■ TASK DESCRIPTION:
Return every line from the records below that has the word "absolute".

■ INFORMATION:
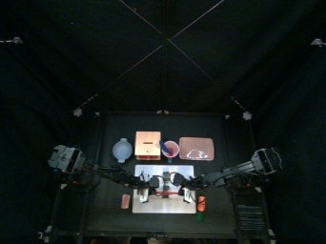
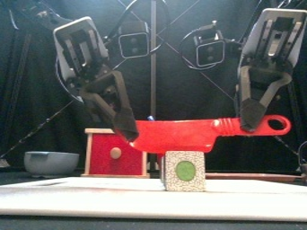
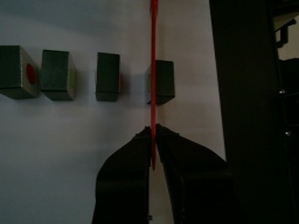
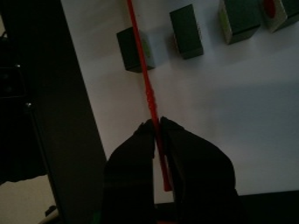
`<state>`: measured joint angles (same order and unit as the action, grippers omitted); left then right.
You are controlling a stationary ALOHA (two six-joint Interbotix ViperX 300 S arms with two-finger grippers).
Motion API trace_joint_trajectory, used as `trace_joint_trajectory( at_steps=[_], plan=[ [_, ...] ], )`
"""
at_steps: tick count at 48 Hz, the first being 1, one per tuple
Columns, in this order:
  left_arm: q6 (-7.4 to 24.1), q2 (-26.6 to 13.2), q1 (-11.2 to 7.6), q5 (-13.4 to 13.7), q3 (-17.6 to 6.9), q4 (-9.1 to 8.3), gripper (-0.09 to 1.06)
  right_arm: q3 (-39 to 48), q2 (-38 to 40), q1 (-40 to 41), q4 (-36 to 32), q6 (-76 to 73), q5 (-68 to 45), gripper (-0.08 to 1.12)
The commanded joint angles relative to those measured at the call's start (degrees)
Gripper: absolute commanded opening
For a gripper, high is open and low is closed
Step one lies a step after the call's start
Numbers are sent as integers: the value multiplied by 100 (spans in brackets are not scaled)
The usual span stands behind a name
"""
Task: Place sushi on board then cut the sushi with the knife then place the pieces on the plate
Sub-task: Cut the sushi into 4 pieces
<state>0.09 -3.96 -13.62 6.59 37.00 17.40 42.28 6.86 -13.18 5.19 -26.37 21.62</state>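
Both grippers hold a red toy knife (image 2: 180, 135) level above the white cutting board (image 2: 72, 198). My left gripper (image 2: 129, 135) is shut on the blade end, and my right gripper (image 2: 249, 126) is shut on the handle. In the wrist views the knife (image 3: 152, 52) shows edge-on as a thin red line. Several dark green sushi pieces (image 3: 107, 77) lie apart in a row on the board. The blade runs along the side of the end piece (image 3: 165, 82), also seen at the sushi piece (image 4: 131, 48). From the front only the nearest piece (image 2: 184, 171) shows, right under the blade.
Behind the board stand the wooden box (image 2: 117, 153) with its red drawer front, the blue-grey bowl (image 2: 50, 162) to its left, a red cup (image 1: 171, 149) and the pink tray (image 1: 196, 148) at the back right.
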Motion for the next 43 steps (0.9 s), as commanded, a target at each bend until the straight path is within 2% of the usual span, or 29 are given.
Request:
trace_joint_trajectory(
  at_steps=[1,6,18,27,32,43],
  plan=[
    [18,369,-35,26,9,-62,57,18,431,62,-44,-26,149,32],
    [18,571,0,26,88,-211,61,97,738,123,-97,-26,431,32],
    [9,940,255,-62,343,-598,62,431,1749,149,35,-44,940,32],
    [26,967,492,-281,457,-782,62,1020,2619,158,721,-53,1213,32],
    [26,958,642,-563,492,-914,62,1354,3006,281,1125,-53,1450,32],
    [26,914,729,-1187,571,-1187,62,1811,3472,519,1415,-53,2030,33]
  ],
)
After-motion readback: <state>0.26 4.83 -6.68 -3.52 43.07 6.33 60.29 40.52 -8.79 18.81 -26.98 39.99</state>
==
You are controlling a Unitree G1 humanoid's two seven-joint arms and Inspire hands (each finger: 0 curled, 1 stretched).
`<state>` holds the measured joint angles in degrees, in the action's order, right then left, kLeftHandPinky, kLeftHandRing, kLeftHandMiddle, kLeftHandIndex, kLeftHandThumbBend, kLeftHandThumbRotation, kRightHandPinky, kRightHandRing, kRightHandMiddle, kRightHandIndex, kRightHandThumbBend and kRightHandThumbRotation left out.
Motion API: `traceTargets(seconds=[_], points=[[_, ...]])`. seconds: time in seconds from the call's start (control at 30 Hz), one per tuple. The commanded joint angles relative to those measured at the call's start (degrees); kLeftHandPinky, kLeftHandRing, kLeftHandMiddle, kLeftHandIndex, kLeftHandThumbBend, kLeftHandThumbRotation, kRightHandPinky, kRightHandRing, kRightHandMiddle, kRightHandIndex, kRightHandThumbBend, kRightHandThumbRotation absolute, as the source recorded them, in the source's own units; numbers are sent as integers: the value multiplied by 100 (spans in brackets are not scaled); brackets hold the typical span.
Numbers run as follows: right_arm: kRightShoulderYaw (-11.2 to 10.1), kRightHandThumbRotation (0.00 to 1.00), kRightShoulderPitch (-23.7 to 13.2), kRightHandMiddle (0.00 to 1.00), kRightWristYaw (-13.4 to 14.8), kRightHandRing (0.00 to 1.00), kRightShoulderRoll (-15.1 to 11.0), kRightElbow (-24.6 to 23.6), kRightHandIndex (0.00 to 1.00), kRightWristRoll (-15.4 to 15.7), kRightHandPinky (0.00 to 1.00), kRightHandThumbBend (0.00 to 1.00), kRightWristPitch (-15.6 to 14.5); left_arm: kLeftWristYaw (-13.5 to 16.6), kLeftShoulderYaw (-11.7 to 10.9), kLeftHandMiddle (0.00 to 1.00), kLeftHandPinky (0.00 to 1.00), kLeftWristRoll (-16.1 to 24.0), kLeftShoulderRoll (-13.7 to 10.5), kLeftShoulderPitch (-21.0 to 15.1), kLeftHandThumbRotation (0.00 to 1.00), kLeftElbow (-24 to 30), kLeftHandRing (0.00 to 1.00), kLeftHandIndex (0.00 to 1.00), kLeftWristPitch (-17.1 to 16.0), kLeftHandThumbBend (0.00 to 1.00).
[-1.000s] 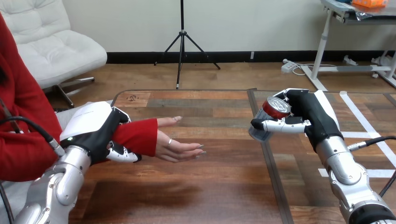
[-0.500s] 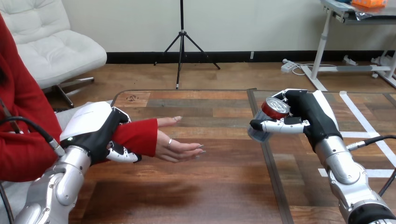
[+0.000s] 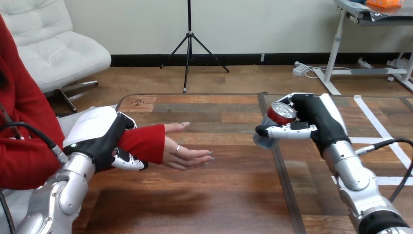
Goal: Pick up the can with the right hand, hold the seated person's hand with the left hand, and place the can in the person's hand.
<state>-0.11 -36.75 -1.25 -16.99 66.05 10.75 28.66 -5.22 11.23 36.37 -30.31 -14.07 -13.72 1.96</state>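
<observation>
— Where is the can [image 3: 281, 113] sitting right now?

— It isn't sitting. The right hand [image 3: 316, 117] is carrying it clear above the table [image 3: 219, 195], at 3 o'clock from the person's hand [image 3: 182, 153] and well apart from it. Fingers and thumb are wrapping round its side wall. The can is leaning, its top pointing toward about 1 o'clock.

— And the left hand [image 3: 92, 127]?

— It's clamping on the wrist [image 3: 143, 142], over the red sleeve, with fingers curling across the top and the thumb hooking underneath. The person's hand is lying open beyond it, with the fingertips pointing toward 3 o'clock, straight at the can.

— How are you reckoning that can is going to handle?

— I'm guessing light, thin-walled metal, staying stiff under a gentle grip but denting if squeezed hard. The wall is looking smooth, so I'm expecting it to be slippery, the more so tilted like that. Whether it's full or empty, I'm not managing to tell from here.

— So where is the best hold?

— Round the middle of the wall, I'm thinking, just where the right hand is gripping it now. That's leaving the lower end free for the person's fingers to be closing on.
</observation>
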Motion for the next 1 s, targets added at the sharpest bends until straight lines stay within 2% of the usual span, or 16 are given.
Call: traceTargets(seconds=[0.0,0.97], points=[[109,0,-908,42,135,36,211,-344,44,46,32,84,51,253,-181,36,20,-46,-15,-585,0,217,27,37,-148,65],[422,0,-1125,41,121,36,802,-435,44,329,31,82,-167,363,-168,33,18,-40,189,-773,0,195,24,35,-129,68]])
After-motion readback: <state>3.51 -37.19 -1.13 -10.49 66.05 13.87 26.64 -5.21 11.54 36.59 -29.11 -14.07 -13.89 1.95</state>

■ SOLVED EXERCISE:
Gripper: absolute commanded opening
Motion API: `traceTargets(seconds=[_], points=[[_, ...]])`. seconds: time in seconds from the call's start (control at 30 Hz), one per tuple. The commanded joint angles relative to those measured at the call's start (degrees); kLeftHandPinky, kLeftHandRing, kLeftHandMiddle, kLeftHandIndex, kLeftHandThumbBend, kLeftHandThumbRotation, kRightHandPinky, kRightHandRing, kRightHandMiddle, kRightHandIndex, kRightHandThumbBend, kRightHandThumbRotation absolute, as the source recorded them, in the source's own units; numbers are sent as integers: the value multiplied by 100 (spans in brackets are not scaled); brackets hold the typical span.

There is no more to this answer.